祝・フェミニストカウンセリング学会30周年

1月31日は日本フェミニストカウンセリング学会30周年記念対談・シンポジウムでした。

日本の女性学のパイオニアである上野千鶴子さんはよく「日本のフェミニズムは外国フェミニズムの輸入ではない」と言われます。
日本のフェミニストカウンセリング(以下FC)も、河野貴代美さんが海外で学ばれた「Personal is Political」 の理念を軸に
その技法は河野さんがクライエントからの学びを重ねるなかで、得た独自の技法だそうです。
今日のシンポジウムでは、そんな”裏話”や、FCの始まり、時代背景、今後の課題、など幅広い内容を
お聞きできました。

その河野さんはじめ、今回登壇されたおひとりおひとりが、どのようにFCを実践してこられたのかを伺いながら、
私達のルーツを作って来られた諸先輩方のエネルギーを感じ、
大きな流れの中にある現在地としてのFC、自分たちの役割にも思いをはせた時間でした。

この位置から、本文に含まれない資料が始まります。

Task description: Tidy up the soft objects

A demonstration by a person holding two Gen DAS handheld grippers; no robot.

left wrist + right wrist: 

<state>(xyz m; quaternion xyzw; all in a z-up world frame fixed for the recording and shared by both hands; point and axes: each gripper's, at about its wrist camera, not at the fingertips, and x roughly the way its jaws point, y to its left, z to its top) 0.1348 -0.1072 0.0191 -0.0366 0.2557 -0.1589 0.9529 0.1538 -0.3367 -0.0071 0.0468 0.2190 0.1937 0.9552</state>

Personal is Politicalは、女性の苦しみを個人の心理的な問題のみに帰せず、社会的・政治的な構造により生み出されたものだ、と言う視点です。

極端な言い方かもしれませんが、この視点がないと、医療機関で投薬のみを続けたり、自分の心にだけ向き合うカウンセリングをしても、苦しみはなくなりません。むしろ、苦しさを自分のからだや精神や心の弱さのせいにしてしまい、余計に苦しくなることもあります。
ですので、FCでは個人の心理のみを扱うのではなく、問題を外在化する視点をクライエントと共有し、心理的な支援とソーシャルワーク的な支援を提供します。そして、社会運動を伴う活動です。

性役割の内外からの縛り、雇用問題、DVや性暴力被害、、FCを活用していける場面は今もなお社会にたくさんありそうです。
多くのクライエントさんが、自分の内部(身体や心)や外部(対人関係や社会)で起きていることを、フェミニズムやジェンダーの視点を交えながら捉え直し、言葉にしていくことで、
自分や周りに対する見え方が変わり、行動が変わっていかれます。

私たち自身も、自分に向き合い、日々更新を続けながら支援を続けていきたいと思います!